This clinical case is published for the first time. Case reports are relevant for generalizing medical information by pooling clinical cases to identify phenotypic features of inherited diseases, thereby avoiding future medical errors. Sipple syndrome is a rare genetic disorder affecting the thyroid, parathyroid, and adrenal glands caused by mutations in the RET gene. Tumors can be asymptomatic making correct diagnosis difficult. Clinical Case: Patient S., 38, a working resident of Vologda, has been under observation for multinodular goiter since childhood. In 2013, a thyroid ultrasound revealed small nodules with calcifications in the right lobe and a conglomerate nodule in the left lobe. In 2013, a thyroidectomy was performed (molecular genetic testing was not performed). In vivo histological examination revealed a multinodular goiter with amyloidosis and a multicentric growth pattern in the thyroid gland. The patient has been followed at this local city clinic since 2015. In 2023, the patient underwent surgery for a parathyroid adenoma. In November, DNA fragments were sequenced, confirming the cause of the disease at the molecular genetic level. Results: A heterozygous variant (rs75996173) was detected in the RET gene (NM 020975.6) in exon 11, c.1901G>A, p.C634Y.

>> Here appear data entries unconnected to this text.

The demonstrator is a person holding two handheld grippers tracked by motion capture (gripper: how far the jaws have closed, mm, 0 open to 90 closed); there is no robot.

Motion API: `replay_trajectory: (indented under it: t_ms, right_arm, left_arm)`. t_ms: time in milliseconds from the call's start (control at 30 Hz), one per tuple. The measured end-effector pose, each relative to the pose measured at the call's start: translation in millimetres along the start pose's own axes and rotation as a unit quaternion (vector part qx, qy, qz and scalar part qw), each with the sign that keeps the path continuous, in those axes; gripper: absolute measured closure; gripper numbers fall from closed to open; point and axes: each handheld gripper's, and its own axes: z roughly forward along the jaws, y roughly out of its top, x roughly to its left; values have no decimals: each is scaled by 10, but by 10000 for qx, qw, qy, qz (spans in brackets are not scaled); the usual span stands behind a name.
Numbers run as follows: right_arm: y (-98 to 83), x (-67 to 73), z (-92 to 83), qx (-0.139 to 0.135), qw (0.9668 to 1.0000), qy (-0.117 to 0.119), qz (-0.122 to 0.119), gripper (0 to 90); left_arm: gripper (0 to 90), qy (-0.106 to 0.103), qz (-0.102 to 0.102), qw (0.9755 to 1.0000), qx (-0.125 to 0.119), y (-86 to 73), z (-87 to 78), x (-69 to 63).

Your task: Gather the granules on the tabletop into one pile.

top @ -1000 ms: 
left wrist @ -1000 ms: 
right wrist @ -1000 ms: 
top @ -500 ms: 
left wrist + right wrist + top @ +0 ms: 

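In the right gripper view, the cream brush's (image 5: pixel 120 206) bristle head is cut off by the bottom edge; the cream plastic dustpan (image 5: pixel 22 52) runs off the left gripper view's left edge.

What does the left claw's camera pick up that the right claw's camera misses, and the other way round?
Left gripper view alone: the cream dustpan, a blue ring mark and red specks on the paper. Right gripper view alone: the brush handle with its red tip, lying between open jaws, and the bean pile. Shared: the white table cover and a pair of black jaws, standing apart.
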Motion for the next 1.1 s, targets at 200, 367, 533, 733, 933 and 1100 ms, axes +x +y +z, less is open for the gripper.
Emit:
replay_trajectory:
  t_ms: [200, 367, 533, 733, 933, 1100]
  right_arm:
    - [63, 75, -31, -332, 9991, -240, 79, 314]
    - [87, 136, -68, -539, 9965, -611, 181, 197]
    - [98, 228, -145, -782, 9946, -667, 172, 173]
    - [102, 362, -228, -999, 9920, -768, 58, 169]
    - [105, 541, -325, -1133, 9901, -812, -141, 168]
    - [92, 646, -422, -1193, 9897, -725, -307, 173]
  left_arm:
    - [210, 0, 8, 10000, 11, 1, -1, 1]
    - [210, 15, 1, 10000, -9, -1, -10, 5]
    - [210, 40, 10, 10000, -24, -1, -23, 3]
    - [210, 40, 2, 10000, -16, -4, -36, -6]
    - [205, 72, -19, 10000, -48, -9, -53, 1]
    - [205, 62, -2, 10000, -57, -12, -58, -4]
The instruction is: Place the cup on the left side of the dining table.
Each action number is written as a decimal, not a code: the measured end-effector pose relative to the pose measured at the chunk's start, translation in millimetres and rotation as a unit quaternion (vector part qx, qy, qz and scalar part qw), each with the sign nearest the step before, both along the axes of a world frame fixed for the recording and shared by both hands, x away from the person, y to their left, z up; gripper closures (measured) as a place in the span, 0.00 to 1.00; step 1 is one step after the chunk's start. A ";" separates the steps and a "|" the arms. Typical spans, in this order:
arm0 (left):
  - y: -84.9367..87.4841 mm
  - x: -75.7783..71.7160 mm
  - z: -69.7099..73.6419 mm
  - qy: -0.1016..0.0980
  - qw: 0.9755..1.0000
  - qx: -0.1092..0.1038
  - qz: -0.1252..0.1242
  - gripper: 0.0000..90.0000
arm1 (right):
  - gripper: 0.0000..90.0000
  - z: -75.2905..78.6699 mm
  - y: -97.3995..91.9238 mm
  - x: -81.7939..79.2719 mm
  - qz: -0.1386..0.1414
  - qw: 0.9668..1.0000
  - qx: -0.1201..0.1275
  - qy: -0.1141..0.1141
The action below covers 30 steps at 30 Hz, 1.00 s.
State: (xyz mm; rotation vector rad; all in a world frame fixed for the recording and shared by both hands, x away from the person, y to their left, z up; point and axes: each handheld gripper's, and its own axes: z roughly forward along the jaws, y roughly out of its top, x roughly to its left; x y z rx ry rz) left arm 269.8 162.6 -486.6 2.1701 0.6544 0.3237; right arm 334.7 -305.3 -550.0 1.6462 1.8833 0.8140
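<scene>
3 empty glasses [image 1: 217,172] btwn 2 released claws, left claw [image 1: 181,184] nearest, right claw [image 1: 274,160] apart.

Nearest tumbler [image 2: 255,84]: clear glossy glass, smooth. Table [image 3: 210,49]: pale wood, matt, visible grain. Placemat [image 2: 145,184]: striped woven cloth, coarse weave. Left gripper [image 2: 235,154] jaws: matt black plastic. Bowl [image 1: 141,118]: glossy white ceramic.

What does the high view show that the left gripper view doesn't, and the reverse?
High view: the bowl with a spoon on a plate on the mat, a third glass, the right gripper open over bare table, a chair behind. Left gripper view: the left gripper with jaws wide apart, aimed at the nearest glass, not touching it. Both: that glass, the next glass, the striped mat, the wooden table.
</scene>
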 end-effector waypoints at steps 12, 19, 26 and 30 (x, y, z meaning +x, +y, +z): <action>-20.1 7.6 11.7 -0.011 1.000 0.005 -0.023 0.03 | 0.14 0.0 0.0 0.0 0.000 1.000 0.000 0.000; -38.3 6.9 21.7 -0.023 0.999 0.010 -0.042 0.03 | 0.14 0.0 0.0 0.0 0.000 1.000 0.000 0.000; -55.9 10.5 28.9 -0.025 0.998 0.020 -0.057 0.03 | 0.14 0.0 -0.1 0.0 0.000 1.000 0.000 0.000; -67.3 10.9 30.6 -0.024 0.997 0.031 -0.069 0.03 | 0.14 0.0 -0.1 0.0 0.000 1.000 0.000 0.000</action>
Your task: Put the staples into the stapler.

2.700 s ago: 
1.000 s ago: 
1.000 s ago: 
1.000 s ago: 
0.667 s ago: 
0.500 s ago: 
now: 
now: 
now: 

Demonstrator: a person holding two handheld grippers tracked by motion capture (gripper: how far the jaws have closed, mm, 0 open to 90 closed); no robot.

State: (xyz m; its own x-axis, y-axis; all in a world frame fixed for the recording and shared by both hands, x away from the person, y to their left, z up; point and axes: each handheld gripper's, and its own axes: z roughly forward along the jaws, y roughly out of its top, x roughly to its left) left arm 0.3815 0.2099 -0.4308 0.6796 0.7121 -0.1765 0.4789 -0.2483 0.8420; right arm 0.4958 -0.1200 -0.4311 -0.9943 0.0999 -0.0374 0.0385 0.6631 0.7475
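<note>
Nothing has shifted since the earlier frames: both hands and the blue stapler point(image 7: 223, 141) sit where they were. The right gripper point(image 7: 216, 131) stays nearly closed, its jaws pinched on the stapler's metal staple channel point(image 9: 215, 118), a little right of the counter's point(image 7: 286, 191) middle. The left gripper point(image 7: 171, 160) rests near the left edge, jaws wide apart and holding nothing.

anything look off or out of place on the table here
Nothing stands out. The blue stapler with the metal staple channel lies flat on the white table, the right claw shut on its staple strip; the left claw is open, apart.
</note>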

A medical history was collected from the patient's own testimony. The diagnosis was established based on anamnestic data, biochemical studies, and instrumental imaging, genotyping.

The patient has a daughter. In 2017, during a routine pre-school medical examination, a thyroid ultrasound was performed, which revealed a 3.7 mm thyroid nodule. In 2021, at age 11, the daughter was hospitalized with a persistent right lobe nodule (EU-TIRADS2). Hormonal profile revealed euthyroidism, and calcitonin levels were elevated to 24.5 pg/mL. The daughter's molecular genetic test results were consistent with those of her mother. Given the genetically confirmed diagnosis of MEN2A, the daughter underwent a prophylactic thyroidectomy in 2021.

The case confirms literature data indicating that MTC is the first MEN2A pathology to develop in childhood. Given the elevated calcitonin levels and a positive family history (with MTC in the mother), multiple endocrine neoplasia type 2 could have been suspected earlier. The mother's elevated calcitonin levels persist despite the absence of signs of relapse, which may be a phenotypic feature of the patient's disease course. Genotyping is not cost-effective, and large-scale studies of any rare disease are virtually impossible.